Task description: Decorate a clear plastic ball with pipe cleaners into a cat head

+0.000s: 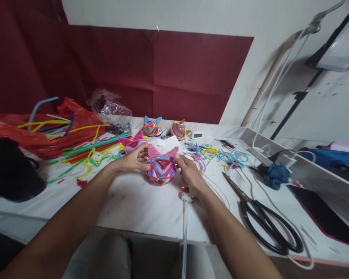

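Between my two hands stands a round pink animal head [162, 170] made of coloured pipe cleaners, with two pointed pink ears and a blue and red triangle on its front. My left hand [133, 159] has its thumb against the left side, the fingers curled behind. On the opposite side, my right hand [189, 169] grips the edge near the ear with thumb and fingers. Just behind my left hand lies a second pink pipe-cleaner head [133, 142], partly hidden. Under my right wrist sits a white device [186, 190] with a glowing orange light.
Two finished-looking heads [151, 127] stand at the back beside a small white clock [196, 135]. Pipe cleaners spill from a red bag [66, 112] on the left. Large black scissors [258, 209], curled scraps [232, 157], cables and a dark tablet [325, 213] lie right.
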`<state>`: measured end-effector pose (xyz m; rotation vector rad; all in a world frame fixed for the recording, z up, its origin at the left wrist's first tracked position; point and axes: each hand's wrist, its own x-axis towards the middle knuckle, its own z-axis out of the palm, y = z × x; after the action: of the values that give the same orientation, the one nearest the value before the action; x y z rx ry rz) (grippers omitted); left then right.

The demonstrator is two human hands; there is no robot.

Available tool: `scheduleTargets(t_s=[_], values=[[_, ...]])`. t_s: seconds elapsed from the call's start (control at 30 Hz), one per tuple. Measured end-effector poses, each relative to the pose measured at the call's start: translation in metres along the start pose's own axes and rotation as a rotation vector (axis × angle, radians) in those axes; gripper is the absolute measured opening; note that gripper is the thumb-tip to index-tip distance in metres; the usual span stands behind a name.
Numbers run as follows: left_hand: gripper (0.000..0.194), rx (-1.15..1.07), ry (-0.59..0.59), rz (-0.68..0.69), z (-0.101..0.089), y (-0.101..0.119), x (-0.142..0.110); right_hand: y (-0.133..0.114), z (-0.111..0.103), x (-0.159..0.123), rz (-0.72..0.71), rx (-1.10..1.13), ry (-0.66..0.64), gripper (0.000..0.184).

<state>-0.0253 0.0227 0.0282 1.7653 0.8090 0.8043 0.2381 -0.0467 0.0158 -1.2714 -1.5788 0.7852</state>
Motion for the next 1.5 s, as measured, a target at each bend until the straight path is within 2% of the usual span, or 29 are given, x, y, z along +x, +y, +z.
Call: scheduleTargets(t_s=[0.17, 0.37, 0.57, 0.77, 0.9, 1.1, 1.5], values=[[0.093, -0.016, -0.091, -0.03, 0.004, -0.003, -0.004, 0.0, 0.0, 0.0, 0.004, -0.001, -0.007, 0.057], [0.107, -0.071, -0.195, -0.079, 0.01, -0.016, -0.001, -0.004, -0.001, -0.002, -0.001, -0.001, -0.006, 0.056], [0.101, -0.025, -0.161, -0.121, 0.012, -0.021, -0.002, -0.002, 0.0, -0.002, 0.004, -0.01, 0.007, 0.056], [0.112, -0.08, -0.191, -0.079, 0.018, -0.019, -0.004, -0.001, 0.0, -0.001, 0.006, 0.019, -0.002, 0.055], [0.115, -0.102, -0.166, -0.085, 0.022, -0.02, -0.004, -0.002, 0.0, -0.001, 0.013, 0.019, -0.003, 0.054], [0.107, -0.099, -0.121, -0.186, 0.025, -0.02, -0.004, -0.002, 0.0, -0.001, 0.007, 0.002, -0.007, 0.056], [0.104, -0.117, -0.111, -0.161, 0.023, -0.029, -0.002, 0.0, 0.0, -0.001, 0.018, -0.001, -0.013, 0.059]])
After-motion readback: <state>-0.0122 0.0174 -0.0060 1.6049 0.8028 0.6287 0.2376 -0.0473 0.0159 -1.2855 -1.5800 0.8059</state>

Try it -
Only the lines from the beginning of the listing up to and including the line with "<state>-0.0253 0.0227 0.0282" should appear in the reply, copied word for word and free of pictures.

Exercise answer -
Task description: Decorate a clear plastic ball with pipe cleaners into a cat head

+0.000s: 

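Between my two hands stands a round pink animal head [162, 170] made of coloured pipe cleaners, with two pointed pink ears and a blue and red triangle on its front. My left hand [133, 159] has its thumb against the left side, the fingers curled behind. On the opposite side, my right hand [189, 169] grips the edge near the ear with thumb and fingers. Just behind my left hand lies a second pink pipe-cleaner head [133, 142], partly hidden. Under my right wrist sits a white device [186, 190] with a glowing orange light.
Two finished-looking heads [151, 127] stand at the back beside a small white clock [196, 135]. Pipe cleaners spill from a red bag [66, 112] on the left. Large black scissors [258, 209], curled scraps [232, 157], cables and a dark tablet [325, 213] lie right.
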`<state>`: measured end-effector pose (xyz m; rotation vector rad; all in a world frame fixed for the recording, z up, its origin at the left wrist's first tracked position; point and axes: each hand's wrist, its own x-axis towards the middle knuckle, its own z-axis out of the palm, y = z × x; after the action: of the values that give the same orientation, the one nearest the value before the action; x y z rx ry rz) (grippers omitted); left then right.

The demonstrator is two human hands; there is no robot.

Available tool: `scheduleTargets(t_s=[_], values=[[_, ...]])`. t_s: seconds elapsed from the call's start (control at 30 Hz), one per tuple. Measured end-effector poses, each relative to the pose measured at the call's start: translation in metres along the start pose's own axes and rotation as a rotation vector (axis × angle, radians) in those axes; gripper is the absolute measured opening; note that gripper is the thumb-tip to index-tip distance in metres; the usual span stands behind a name.
Numbers run as follows: left_hand: gripper (0.000..0.194), rx (-1.15..1.07), ry (-0.59..0.59), rz (-0.68..0.69), z (-0.101..0.089), y (-0.101..0.119), x (-0.142..0.110); right_hand: y (-0.133..0.114), z (-0.111..0.103), x (-0.159..0.123), rz (-0.72..0.71), rx (-1.10..1.13), ry (-0.66..0.64), gripper (0.000..0.184).

<state>-0.0253 0.0227 0.0282 1.7653 0.8090 0.8043 0.2381 -0.0467 0.0158 -1.2714 -1.5788 0.7852</state>

That concludes the answer to the exercise.